Extension du mandat présidentiel au Zimbabwe : enjeux et implications

Par TRiboLAND.com
L’adoption de la réforme constitutionnelle au Zimbabwe, qui porte la durée du mandat présidentiel de cinq à sept ans, représente une étape significative dans la dynamique politique du pays. Sur le plan analytique, cette modification peut être interprétée comme une stratégie visant à consolider le pouvoir en place, notamment celui du président Emmerson Mnangagwa, en lui permettant de prolonger son mandat sans recourir à de nouvelles élections. Cela soulève des questions sur la concentration du pouvoir et la préservation des institutions démocratiques, surtout si cette réforme est perçue comme un moyen de renforcer l’autoritarisme.
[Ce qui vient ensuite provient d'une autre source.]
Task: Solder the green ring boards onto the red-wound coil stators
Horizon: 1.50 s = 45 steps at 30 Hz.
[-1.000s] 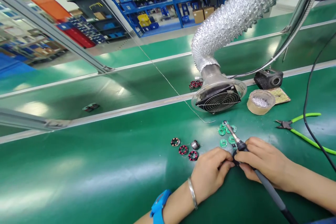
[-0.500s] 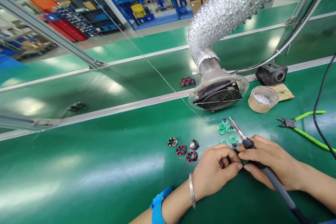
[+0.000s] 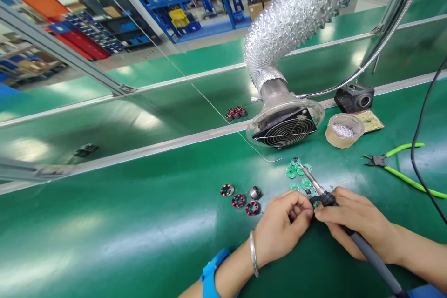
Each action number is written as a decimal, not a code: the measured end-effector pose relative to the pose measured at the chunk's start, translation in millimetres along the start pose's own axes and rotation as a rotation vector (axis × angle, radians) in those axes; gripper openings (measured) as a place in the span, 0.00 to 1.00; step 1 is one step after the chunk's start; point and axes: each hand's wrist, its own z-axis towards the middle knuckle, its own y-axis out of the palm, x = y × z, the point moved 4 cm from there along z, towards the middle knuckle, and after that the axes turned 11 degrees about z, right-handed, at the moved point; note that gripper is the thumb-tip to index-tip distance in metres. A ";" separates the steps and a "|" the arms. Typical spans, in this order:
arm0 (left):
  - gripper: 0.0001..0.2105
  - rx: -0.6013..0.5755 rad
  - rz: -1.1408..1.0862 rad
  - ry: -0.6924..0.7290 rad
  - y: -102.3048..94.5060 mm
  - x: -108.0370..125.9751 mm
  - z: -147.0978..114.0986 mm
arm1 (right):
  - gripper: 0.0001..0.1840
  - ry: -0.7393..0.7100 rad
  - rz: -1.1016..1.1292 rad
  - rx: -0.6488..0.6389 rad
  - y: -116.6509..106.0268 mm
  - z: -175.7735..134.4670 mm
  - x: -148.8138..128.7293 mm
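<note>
A soldering iron [image 3: 363, 251] lies across my right hand [image 3: 359, 223], which is closed around its grip. Its metal tip points up and away, over a group of small round green circuit boards [image 3: 292, 170]. Pressed together in a pinch, the fingers of my left hand [image 3: 286, 223] meet the right fingertips. A small dark piece with a bit of green shows between the two hands, mostly hidden by the fingers. Left of my left hand lie several small ring-shaped motor stators [image 3: 239, 200], some with red windings, one on its side [image 3: 254, 192].
A fume extractor [image 3: 288, 128] on a silver duct [image 3: 279, 32] hangs beyond the boards, with a thin wire [image 3: 258, 151] beside it. To the right are a round tub [image 3: 344, 131], a sponge tray [image 3: 372, 121], a black holder [image 3: 354, 98], green-handled cutters [image 3: 401, 177] and a black cable [image 3: 419, 139].
The soldering iron's tip has moved down and left, nearer the boards. Both hands stay close together, and the whole view has shifted slightly.
</note>
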 end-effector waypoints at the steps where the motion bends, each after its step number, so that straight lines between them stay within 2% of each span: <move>1: 0.04 0.010 0.022 0.014 -0.6 -0.1 -0.6 | 0.16 0.011 0.015 0.008 0.6 0.8 0.0; 5: 0.03 0.033 0.108 0.070 -2.9 0.6 -0.9 | 0.17 0.043 0.059 0.031 -2.7 2.4 -0.8; 9: 0.04 0.038 0.146 0.089 -4.6 1.9 0.4 | 0.23 0.057 0.041 0.135 -20.0 2.3 -10.5; 11: 0.04 0.041 0.152 0.094 -4.9 2.3 0.6 | 0.25 0.078 0.011 0.131 -27.9 2.3 -18.5; 16: 0.04 0.060 0.159 0.122 -4.8 3.3 -1.1 | 0.18 0.161 0.000 0.078 -37.0 0.8 -35.9; 20: 0.04 0.055 0.171 0.130 -4.9 4.7 -2.4 | 0.13 0.169 0.003 0.099 -35.8 -0.3 -41.4; 26: 0.04 0.057 0.200 0.141 -6.2 5.7 -2.2 | 0.18 0.194 0.006 0.115 -29.6 0.9 -38.5; 33: 0.04 0.062 0.193 0.157 -5.8 4.8 -1.9 | 0.18 0.189 0.025 0.119 -25.3 1.1 -38.3; 40: 0.04 0.064 0.201 0.155 -5.4 4.6 -1.8 | 0.17 0.163 0.022 0.081 -24.5 1.3 -32.9; 45: 0.04 0.063 0.205 0.157 -5.4 5.5 -2.0 | 0.14 0.188 -0.005 0.110 -29.7 -0.6 -37.3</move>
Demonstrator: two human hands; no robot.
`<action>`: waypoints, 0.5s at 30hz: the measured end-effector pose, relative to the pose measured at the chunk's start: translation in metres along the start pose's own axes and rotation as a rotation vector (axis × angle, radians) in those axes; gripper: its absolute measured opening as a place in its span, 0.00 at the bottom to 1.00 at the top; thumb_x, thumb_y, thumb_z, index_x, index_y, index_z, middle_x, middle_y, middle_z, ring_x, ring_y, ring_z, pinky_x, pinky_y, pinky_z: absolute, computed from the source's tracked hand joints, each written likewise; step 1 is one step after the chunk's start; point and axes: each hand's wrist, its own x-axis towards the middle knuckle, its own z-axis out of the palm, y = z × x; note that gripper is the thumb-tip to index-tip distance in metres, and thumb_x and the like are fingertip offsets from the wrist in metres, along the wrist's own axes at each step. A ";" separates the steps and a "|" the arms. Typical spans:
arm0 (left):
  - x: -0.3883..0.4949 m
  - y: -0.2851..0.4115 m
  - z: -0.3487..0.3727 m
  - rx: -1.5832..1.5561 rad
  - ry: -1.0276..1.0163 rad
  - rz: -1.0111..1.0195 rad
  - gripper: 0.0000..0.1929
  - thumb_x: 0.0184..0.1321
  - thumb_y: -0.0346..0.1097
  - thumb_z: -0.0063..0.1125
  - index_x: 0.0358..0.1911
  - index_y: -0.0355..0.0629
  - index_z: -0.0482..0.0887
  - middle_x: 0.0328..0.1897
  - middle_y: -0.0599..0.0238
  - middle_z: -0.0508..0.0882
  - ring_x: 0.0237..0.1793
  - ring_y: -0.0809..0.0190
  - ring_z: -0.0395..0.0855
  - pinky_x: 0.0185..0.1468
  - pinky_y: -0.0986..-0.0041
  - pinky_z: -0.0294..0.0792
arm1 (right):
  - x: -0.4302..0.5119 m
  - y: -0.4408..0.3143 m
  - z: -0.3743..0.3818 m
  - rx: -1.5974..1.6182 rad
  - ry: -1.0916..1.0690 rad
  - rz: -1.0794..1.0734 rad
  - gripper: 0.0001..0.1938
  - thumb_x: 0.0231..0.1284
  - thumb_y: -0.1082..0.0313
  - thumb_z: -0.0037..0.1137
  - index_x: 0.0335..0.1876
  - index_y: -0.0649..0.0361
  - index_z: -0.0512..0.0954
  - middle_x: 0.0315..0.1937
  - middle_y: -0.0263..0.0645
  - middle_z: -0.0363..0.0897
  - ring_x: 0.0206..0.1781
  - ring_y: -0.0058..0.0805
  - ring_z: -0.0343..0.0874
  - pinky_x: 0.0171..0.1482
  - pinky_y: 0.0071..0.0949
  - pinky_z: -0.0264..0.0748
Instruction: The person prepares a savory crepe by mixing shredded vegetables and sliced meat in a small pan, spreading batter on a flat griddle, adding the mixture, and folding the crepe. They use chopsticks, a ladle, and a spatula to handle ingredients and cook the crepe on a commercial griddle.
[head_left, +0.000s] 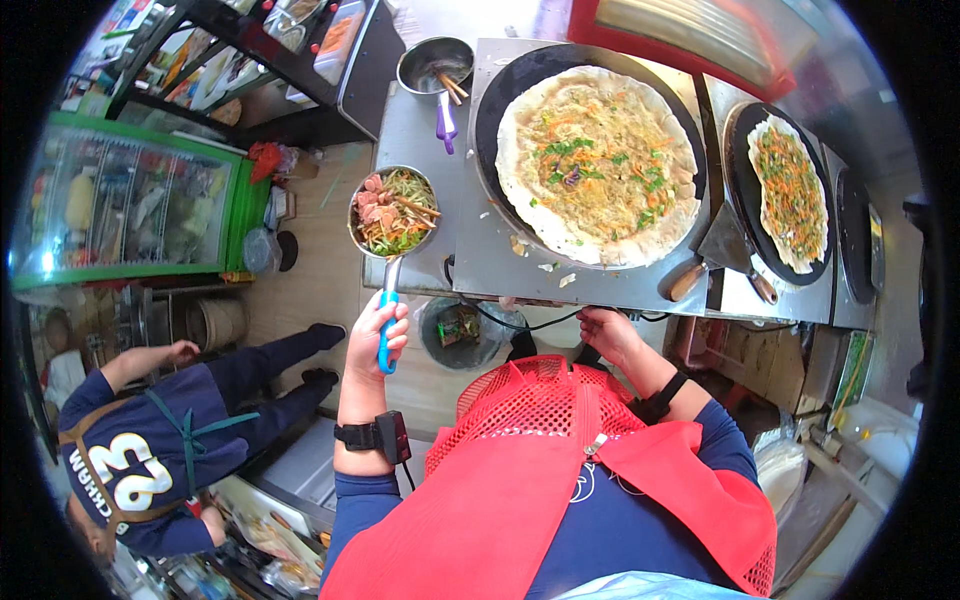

D’un point de vue institutionnel, cette extension peut également influencer la stabilité politique à court terme en évitant des élections anticipées qui pourraient être contestées ou source d’instabilité. Cependant, à long terme, elle pourrait fragiliser la légitimité démocratique, en alimentant le sentiment que le processus électoral est déformé ou manipulé en faveur du maintien au pouvoir.
Sur le plan socio-politique, cette réforme peut exacerber les tensions entre différentes factions politiques, notamment entre ceux qui soutiennent la stabilité et ceux qui craignent une dérive autoritaire. Enfin, cette modification peut impacter la perception internationale du Zimbabwe, en influant sur ses relations diplomatiques et sur la confiance des investisseurs, qui privilégient souvent la stabilité institutionnelle et le respect des principes démocratiques.